Diabetic retinopathy (DR) is a serious ocular condition that requires effective monitoring and treatment by ophthalmologists. However, constructing a reliable DR grading model remains a challenging and costly task, heavily reliant on high-quality training sets and adequate hardware resources. In this paper, we investigate the knowledge transferability of large-scale pre-trained models (LPMs) to fundus images based on prompt learning to construct a DR grading model efficiently. Unlike full-tuning which fine-tunes all parameters of LPMs, prompt learning only involves a minimal number of additional learnable parameters while achieving a competitive effect as full-tuning. Inspired by visual prompt tuning, we propose Semantic-oriented Visual Prompt Learning (SVPL) to enhance the semantic perception ability for better extracting task-specific knowledge from LPMs, without any additional annotations. Specifically, SVPL assigns a group of learnable prompts for each DR level to fit the complex pathological manifestations and then aligns each prompt group to task-specific semantic space via a contrastive group alignment (CGA) module. We also propose a plug-and-play adapter module, Hierarchical Semantic Delivery (HSD), which allows the semantic transition of prompt groups from shallow to deep layers to facilitate efficient knowledge mining and model convergence. Our extensive experiments on three public DR grading datasets demonstrate that SVPL achieves superior results compared to other transfer tuning and DR grading methods. Further analysis suggests that the generalized knowledge from LPMs is advantageous for constructing the DR grading model on fundus images.

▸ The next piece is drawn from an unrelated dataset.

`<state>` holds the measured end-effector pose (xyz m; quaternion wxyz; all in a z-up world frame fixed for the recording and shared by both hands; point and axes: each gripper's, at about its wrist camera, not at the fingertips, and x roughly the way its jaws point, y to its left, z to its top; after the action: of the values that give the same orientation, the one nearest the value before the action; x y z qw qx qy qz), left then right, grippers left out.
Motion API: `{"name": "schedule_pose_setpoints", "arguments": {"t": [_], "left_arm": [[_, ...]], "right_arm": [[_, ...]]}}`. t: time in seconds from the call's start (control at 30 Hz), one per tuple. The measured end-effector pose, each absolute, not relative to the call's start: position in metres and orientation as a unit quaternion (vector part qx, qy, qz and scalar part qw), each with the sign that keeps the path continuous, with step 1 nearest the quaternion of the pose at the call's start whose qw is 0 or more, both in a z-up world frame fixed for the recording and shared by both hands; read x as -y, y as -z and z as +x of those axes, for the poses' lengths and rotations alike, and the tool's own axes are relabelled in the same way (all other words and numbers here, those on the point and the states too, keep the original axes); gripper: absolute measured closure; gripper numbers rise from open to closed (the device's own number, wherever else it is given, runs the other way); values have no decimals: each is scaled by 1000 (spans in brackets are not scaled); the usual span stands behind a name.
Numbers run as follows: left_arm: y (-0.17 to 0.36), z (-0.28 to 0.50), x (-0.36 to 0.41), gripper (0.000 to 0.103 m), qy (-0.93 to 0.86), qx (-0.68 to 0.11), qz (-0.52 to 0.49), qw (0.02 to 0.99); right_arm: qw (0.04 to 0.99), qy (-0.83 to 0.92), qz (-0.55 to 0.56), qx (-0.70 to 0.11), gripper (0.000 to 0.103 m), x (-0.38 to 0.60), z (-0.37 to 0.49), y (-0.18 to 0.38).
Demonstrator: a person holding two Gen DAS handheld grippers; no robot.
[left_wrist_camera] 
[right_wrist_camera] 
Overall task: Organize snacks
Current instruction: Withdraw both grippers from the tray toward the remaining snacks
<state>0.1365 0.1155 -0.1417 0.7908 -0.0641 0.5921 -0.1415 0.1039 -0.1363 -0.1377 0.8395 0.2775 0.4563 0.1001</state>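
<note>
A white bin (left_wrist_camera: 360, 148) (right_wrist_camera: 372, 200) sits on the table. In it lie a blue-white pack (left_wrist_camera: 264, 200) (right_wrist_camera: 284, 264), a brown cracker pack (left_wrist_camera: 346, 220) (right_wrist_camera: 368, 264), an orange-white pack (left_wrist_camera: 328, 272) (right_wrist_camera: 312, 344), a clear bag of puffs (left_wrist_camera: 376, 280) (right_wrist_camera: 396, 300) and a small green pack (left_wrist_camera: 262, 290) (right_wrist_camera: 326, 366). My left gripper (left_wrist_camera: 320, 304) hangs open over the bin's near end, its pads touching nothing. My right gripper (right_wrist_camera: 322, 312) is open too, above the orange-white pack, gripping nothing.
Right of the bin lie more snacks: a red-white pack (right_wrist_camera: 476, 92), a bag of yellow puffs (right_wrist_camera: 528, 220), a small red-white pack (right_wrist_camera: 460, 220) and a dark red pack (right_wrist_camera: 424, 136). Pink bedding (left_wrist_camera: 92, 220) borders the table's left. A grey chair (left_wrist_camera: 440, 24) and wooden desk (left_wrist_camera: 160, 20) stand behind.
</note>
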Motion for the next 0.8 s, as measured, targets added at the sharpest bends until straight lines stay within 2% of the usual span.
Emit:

糖尿病视网膜病变(DR)是一种严重的眼部疾病,需要眼科医生进行有效的监测和治疗。然而,构建一个可靠的DR分级模型仍然是一项具有挑战性且成本高昂的任务,严重依赖高质量的训练集和充足的硬件资源。在本文中,我们基于提示学习研究大规模预训练模型(LPM)对眼底图像的知识可转移性,以高效构建DR分级模型。与对LPM的所有参数进行微调的全量微调不同,提示学习只涉及最少数量的额外可学习参数,同时能达到与全量微调相当的效果。受视觉提示微调的启发,我们提出面向语义的视觉提示学习(SVPL),以增强语义感知能力,从而在无需任何额外注释的情况下,更好地从LPM中提取特定任务的知识。具体而言,SVPL为每个DR级别分配一组可学习的提示,以适应复杂的病理表现,然后通过对比组对齐(CGA)模块将每个提示组对齐到特定任务的语义空间。我们还提出了一个即插即用的适配器模块——分层语义传递(HSD),它允许提示组从浅层到深层进行语义转换,以促进高效的知识挖掘和模型收敛。我们在三个公开的DR分级数据集上进行的广泛实验表明,与其他迁移微调方法和DR分级方法相比,SVPL取得了更优的结果。进一步分析表明,LPM中的广义知识有利于在眼底图像上构建DR分级模型。